Osteoporosis: The Silent Disease

Osteoporosis: The Silent Disease

Osteoporosis: The Silent Disease

By Robert A. Jacob, M.D.

Osteoporosis is a disease that has been recognized for generations, but only recently it has received the attention it deserves from medical professionals and the public. It is a disease that gradually weakens bones, making them progressively more fragile and prone to fracture. It can have an enormous impact on one''s health and quality of life.

The strength of our bones is dependent almost solely on the amount of calcium deposited. It is the calcium content which gives our bones their density and, hence, their strength. The consequence of low-bone density is an increased risk of fractures. Like many other diseases, such as hypertension and atherosclerosis, osteoporosis is a silent disease until some dreaded complication occurs.

Osteoporosis does not cause bone or joint pain until a fracture occurs. Worldwide studies have established that women achieve their peak bone mass at age 30. There are no good large-scale studies that have established the age of peak bone mass in men. Not everyone achieves their potential ideal peak bone mass. Because of factors such as inadequate calcium and vitamin D intake during youth, eating disorders, smoking, excessive alcohol, genetics and even nationality, ideal bone density may never be achieved.

Data published from The National Institute on Aging, reports there are 10 million people with osteoporosis and another 34 million people with low-bone mass, osteopenia. Osteoporosis and osteopenia are diagnosed based on bone mineral density (BMD). A numerical score is calculated and the results are reported as a T-score, which compares a person''s BMD to the young referenced population.

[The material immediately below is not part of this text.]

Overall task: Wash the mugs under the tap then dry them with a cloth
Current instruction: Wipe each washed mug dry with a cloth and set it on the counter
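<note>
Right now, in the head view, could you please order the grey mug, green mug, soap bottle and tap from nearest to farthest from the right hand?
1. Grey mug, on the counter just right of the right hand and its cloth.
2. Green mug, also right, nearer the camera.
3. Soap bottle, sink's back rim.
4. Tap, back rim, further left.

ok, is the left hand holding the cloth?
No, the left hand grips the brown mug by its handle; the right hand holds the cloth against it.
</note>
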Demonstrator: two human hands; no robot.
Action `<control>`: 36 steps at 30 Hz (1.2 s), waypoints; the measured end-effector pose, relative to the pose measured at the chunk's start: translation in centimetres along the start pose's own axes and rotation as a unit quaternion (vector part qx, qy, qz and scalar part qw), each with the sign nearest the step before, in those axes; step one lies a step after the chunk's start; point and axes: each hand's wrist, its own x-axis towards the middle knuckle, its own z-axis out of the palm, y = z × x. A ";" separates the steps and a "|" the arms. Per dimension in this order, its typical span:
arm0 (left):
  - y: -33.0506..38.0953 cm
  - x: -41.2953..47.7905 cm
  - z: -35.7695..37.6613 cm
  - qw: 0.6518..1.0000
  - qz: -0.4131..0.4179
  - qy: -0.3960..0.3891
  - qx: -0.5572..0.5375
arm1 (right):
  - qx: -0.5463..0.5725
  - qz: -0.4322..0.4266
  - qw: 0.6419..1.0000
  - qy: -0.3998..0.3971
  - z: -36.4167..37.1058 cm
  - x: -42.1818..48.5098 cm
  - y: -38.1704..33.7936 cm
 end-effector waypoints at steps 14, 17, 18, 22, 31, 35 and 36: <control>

Studies have demonstrated racial and geographical predilections for the development of osteoporosis. For example, white women have a greater incidence than black women; Asians have a higher prevalence than Hispanics. White women are especially at risk. Although 80 percent of patients with osteoporosis are women, there are over two million men with the disease. In the U.S. it has been estimated that 20 percent of postmenopausal white women have osteoporosis and 50 percent have osteopenia. The prevalence in males is less at about five percent with osteoporosis and 40 percent having osteopenia.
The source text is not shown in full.